Venturelli Massimo, Pedrinolla Anna, Boscolo Galazzo Ilaria, Fonte Cristina, Smania Nicola, Tamburin Stefano, Muti Ettore, Crispoltoni Lucia, Stabile Annamaria, Pistilli Alessandra, Rende Mario, Pizzini Francesca B, Schena Federico
Department of Neurosciences, Biomedicine and Movement Sciences, University of Verona, Verona, Italy.
Department of Medicine, University of Verona, Verona, Italy.
Front Physiol. 2018 Mar 14;9:169. doi: 10.3389/fphys.2018.00169. eCollection 2018.

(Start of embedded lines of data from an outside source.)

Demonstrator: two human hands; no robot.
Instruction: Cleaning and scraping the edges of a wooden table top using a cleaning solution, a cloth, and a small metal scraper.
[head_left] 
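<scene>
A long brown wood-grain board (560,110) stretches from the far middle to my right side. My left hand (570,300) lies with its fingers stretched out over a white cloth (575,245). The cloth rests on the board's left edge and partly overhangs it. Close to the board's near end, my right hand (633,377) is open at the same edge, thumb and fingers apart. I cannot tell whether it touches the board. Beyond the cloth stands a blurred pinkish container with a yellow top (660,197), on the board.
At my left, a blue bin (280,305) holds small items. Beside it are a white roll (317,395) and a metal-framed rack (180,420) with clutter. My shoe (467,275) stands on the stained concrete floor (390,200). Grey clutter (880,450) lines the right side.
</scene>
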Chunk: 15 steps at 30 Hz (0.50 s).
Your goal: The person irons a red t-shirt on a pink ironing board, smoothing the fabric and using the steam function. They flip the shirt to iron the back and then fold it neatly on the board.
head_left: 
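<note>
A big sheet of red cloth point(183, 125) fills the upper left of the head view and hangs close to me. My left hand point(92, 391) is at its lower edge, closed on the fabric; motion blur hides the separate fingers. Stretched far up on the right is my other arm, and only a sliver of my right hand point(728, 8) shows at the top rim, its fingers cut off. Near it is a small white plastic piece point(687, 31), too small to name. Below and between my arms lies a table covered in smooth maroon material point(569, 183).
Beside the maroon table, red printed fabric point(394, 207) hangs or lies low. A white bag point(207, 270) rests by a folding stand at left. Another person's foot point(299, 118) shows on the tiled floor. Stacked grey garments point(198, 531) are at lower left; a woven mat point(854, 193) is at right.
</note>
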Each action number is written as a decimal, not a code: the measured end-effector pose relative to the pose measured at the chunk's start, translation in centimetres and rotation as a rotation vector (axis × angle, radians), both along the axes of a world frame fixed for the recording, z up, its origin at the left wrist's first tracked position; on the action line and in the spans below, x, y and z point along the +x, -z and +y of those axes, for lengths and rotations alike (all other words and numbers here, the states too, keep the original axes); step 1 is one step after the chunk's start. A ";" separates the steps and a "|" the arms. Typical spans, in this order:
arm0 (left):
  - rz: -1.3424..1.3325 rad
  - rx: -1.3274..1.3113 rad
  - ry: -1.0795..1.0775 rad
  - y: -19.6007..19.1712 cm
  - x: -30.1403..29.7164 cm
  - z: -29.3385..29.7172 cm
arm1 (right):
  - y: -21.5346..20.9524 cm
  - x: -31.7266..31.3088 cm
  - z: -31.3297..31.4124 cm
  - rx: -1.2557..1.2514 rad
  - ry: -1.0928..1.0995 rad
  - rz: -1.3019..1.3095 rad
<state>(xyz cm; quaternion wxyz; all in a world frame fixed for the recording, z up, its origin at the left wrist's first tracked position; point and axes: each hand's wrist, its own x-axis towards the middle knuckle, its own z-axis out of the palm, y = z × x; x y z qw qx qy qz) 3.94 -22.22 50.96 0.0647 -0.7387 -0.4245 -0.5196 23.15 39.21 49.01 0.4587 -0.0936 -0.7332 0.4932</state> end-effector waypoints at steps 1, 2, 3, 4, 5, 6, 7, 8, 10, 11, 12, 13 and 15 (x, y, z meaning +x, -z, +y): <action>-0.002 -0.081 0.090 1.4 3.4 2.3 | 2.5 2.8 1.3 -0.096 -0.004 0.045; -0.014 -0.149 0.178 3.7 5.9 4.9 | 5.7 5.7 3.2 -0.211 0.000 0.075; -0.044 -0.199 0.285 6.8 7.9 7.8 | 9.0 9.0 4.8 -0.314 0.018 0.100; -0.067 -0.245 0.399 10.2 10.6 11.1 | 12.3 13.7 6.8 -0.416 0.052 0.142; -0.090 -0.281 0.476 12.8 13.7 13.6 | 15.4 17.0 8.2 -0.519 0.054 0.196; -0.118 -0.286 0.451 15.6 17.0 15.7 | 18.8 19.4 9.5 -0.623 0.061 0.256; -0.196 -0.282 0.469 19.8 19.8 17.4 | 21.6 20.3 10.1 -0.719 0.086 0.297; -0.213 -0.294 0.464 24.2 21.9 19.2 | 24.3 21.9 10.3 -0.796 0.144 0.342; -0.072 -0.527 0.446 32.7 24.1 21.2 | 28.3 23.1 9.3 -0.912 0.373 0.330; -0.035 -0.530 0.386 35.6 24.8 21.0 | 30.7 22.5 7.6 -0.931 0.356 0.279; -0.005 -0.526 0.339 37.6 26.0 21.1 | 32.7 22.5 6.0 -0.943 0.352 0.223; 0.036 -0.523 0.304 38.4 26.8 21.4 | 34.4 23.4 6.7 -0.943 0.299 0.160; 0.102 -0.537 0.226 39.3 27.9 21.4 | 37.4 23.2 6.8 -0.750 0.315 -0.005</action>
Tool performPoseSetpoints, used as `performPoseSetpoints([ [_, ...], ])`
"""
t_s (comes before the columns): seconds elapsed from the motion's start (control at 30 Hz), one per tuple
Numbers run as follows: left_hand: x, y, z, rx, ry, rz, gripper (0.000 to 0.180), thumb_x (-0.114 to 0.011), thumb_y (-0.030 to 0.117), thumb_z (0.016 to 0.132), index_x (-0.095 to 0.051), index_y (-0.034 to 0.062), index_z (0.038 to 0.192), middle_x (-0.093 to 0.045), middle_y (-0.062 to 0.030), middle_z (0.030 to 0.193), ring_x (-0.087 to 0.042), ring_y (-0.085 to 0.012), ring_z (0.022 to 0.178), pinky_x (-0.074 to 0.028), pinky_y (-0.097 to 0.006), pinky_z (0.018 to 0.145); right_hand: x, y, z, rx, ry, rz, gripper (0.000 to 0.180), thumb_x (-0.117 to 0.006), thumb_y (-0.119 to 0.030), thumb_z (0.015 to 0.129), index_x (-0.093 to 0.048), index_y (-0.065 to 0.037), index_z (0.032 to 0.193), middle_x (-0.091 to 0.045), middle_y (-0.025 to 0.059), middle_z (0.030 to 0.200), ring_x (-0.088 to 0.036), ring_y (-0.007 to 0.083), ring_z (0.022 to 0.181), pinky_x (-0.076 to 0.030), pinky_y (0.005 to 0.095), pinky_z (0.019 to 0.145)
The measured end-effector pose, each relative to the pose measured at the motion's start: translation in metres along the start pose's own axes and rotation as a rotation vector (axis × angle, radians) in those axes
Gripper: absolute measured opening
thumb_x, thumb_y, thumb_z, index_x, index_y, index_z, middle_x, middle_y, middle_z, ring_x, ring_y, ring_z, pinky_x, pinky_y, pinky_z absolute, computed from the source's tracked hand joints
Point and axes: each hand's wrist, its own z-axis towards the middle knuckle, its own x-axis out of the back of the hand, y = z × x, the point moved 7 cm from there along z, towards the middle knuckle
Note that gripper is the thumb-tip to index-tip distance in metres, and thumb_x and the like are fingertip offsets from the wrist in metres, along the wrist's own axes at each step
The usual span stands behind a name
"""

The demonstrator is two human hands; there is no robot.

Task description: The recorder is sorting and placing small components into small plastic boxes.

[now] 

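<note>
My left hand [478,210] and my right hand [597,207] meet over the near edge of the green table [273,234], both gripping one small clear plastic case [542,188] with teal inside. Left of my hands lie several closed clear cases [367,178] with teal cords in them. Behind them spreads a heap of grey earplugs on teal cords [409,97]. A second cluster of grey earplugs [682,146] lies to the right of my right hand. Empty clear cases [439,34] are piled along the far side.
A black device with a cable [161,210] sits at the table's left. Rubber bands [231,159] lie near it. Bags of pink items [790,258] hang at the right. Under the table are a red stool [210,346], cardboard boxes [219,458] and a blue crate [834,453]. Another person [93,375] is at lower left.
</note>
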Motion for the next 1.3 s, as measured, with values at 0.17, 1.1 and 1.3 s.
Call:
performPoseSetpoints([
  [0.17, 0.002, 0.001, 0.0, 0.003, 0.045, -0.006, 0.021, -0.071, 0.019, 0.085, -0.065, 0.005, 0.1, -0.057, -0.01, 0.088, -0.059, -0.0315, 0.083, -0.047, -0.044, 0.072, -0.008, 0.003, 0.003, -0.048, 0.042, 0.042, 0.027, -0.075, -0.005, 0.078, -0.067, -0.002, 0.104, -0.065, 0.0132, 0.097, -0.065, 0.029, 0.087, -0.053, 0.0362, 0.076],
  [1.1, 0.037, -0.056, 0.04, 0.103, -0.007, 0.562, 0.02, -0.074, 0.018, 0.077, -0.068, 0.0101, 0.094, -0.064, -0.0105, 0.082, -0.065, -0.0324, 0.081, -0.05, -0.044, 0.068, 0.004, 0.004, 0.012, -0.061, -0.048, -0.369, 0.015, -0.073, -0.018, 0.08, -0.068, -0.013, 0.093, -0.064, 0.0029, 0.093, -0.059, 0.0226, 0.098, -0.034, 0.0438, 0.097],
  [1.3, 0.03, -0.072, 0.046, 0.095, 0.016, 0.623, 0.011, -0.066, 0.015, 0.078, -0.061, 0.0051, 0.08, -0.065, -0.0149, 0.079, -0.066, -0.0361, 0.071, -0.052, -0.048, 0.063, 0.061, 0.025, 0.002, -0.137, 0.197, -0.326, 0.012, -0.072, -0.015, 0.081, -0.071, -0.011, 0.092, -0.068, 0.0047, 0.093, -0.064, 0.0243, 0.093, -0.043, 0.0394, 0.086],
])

Advanced aging, vascular dysfunction, and nitric oxide (NO) bioavailability are recognized risk factors for Alzheimer's disease (AD). However, the contribution of AD, , to this putative pathophysiological mechanism is still unclear. To better answer this point, we quantified cortical perfusion with arterial spin labeling (PVC-CBF), measured ultrasound internal carotid (ICA), and femoral (FA) artery blood flow in a group of patients with similar age (~78 years) but different cognitive impairment (i.e., mild cognitive impairment MCI, mild AD-AD1, moderate AD-AD2, and severe AD-AD3) and compared them to young and healthy old (aged-matched) controls. NO-metabolites and passive leg-movement (PLM) induced hyperemia were used to assess systemic vascular function. Ninety-eight individuals were recruited for this study. PVC-CBF, ICA, and FA blood flow were markedly (range of 9-17%) and significantly (all < 0.05) reduced across the spectrum from YG to OLD, MCI, AD1, AD2, AD3 subjects. Similarly, plasma level of nitrates and the values of PLM were significantly reduced (range of 8-26%; < 0.05) among the six groups. Significant correlations were retrieved between plasma nitrates, PLM and PVC-CBF, CA, and FA blood flow. This integrative and comprehensive approach to vascular changes in aging and AD showed progressive changes in NO bioavailability and cortical, extracranial, and peripheral circulation in patients with AD and suggested that they are directly associated with AD and not to aging. Moreover, these results suggest that AD-related impairments of circulation are progressive and not confined to the brain. The link between cardiovascular and the central nervous systems degenerative processes in patients at different severity of AD is likely related to the depletion of NO.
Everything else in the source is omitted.